_What the task asks:_
Copy out the full listing below as it stands, with its pictures left behind.

=== Begin Enclosure ===

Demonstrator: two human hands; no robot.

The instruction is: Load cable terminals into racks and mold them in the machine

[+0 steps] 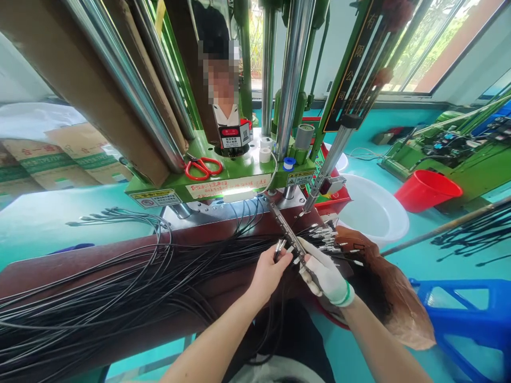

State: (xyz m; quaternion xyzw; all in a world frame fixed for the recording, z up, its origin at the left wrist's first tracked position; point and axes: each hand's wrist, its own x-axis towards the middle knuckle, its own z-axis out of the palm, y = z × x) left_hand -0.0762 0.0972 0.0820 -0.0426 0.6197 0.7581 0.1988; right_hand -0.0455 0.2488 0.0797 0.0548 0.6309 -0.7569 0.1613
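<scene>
My bare left hand (270, 270) pinches a few black cables near their metal-tipped ends (280, 246), close beside a long narrow metal bar (284, 226). My right hand (328, 275), in a white glove with a green cuff, is closed around the near end of that bar. The bar slants away toward the green press (251, 183), and small fittings line its length. Cables from my left hand hang down over my lap. A thick bundle of black cables (191, 260) lies across the brown work surface (35, 260); many metal plug ends (325, 234) lie behind my right hand.
Red-handled scissors (203, 168) and a white tape roll (264, 155) sit on the press. To the right are a white tub (369, 207), a red bucket (429, 190), a brown sack (407, 314) and a blue stool (471, 303). A mirrored person shows in the press's shiny surface.
</scene>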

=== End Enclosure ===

_Result of this exercise:_
Demonstrator: two human hands; no robot.

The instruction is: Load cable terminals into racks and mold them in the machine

[+0 steps] 

State: (xyz m; quaternion xyzw; all in a world frame fixed for the recording, z up, its origin at the left wrist's first tracked position; point and axes: each hand's wrist, its own x-axis towards the middle knuckle, its own z-axis out of the palm, y = z × x) left_hand -0.0762 0.0972 0.0820 -0.0426 0.6197 0.7581 0.1988; right_hand -0.0455 0.2488 0.0797 0.0548 0.6309 -0.7569 0.1613
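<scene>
My bare left hand (270, 270) pinches a few black cables near their metal-tipped ends (280, 246), close beside a long narrow metal bar (284, 226). My right hand (328, 275), in a white glove with a green cuff, is closed around the near end of that bar. The bar slants away toward the green press (251, 183), and small fittings line its length. Cables from my left hand hang down over my lap. A thick bundle of black cables (191, 260) lies across the brown work surface (35, 260); many metal plug ends (325, 234) lie behind my right hand.
Red-handled scissors (203, 168) and a white tape roll (264, 155) sit on the press. To the right are a white tub (369, 207), a red bucket (429, 190), a brown sack (407, 314) and a blue stool (471, 303). A mirrored person shows in the press's shiny surface.
</scene>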

This finishes the response to the exercise.